• [Supplied data]:
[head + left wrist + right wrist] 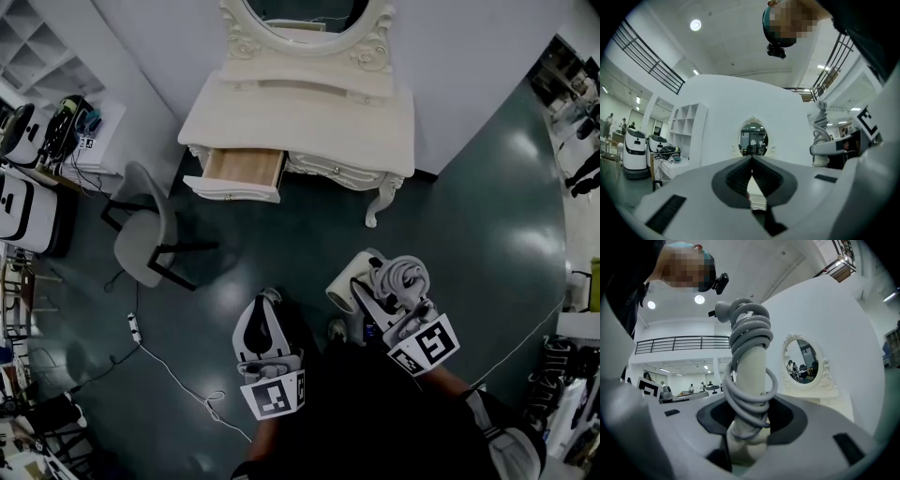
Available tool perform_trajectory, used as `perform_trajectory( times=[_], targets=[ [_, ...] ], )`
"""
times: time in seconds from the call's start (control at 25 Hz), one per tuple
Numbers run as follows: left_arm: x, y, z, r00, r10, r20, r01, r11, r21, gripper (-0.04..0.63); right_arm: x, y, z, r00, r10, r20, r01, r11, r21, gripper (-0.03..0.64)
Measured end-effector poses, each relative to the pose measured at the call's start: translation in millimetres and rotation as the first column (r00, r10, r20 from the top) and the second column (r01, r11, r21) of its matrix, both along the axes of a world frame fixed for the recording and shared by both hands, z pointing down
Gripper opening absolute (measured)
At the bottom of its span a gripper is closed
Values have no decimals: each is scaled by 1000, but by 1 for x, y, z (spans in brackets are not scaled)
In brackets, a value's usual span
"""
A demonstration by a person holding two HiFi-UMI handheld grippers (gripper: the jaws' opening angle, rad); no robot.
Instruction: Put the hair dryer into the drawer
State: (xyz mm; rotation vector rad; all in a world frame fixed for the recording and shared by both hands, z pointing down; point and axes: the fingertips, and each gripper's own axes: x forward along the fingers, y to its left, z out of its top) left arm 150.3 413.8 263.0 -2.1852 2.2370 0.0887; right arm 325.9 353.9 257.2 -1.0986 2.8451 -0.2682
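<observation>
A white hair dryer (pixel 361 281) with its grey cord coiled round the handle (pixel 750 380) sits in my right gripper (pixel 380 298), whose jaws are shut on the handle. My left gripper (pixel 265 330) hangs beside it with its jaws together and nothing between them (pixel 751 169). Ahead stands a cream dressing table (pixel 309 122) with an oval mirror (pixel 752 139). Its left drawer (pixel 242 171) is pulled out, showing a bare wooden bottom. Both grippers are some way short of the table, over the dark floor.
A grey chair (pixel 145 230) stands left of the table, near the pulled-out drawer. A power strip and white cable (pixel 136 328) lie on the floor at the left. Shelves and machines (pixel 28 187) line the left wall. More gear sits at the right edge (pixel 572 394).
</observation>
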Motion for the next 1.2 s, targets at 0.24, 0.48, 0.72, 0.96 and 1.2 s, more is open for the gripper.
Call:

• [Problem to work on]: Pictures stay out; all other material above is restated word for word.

• [Solution to the problem]:
[head + left wrist + right wrist] 
Available tool perform_trajectory, used as `perform_trajectory( times=[_], targets=[ [_, ...] ], )`
"""
times: time in seconds from the call's start (control at 25 Hz), one per tuple
Numbers run as follows: left_arm: x, y, z, r00, r10, r20, r01, r11, r21, gripper (-0.04..0.63); right_arm: x, y, z, r00, r10, r20, r01, r11, r21, gripper (-0.03..0.64)
Measured end-effector poses, each relative to the pose measured at the call's start: translation in millimetres and rotation as the first column (r00, r10, r20 from the top) and the second column (r01, r11, r21) of its matrix, both along the axes of a world frame fixed for the recording and shared by both hands, z pointing down
Gripper opening absolute (measured)
At the bottom of its span a gripper is closed
Values have no decimals: each is scaled by 1000, but by 1 for x, y, z (spans in brackets are not scaled)
In brackets, a value's usual span
"""
A demonstration by a person holding two HiFi-UMI handheld grippers (gripper: the jaws' opening angle, rad); no robot.
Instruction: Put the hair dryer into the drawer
State: (xyz mm; rotation vector rad; all in a world frame fixed for the recording and shared by both hands, z pointing down; point and axes: the fingertips, and each gripper's own axes: x forward along the fingers, y to its left, z out of its top) left arm 150.3 413.8 263.0 -2.1852 2.2370 0.0887; right arm 325.9 353.9 257.2 -1.0986 2.8451 -0.2682
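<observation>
A white hair dryer (pixel 361 281) with its grey cord coiled round the handle (pixel 750 380) sits in my right gripper (pixel 380 298), whose jaws are shut on the handle. My left gripper (pixel 265 330) hangs beside it with its jaws together and nothing between them (pixel 751 169). Ahead stands a cream dressing table (pixel 309 122) with an oval mirror (pixel 752 139). Its left drawer (pixel 242 171) is pulled out, showing a bare wooden bottom. Both grippers are some way short of the table, over the dark floor.
A grey chair (pixel 145 230) stands left of the table, near the pulled-out drawer. A power strip and white cable (pixel 136 328) lie on the floor at the left. Shelves and machines (pixel 28 187) line the left wall. More gear sits at the right edge (pixel 572 394).
</observation>
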Motion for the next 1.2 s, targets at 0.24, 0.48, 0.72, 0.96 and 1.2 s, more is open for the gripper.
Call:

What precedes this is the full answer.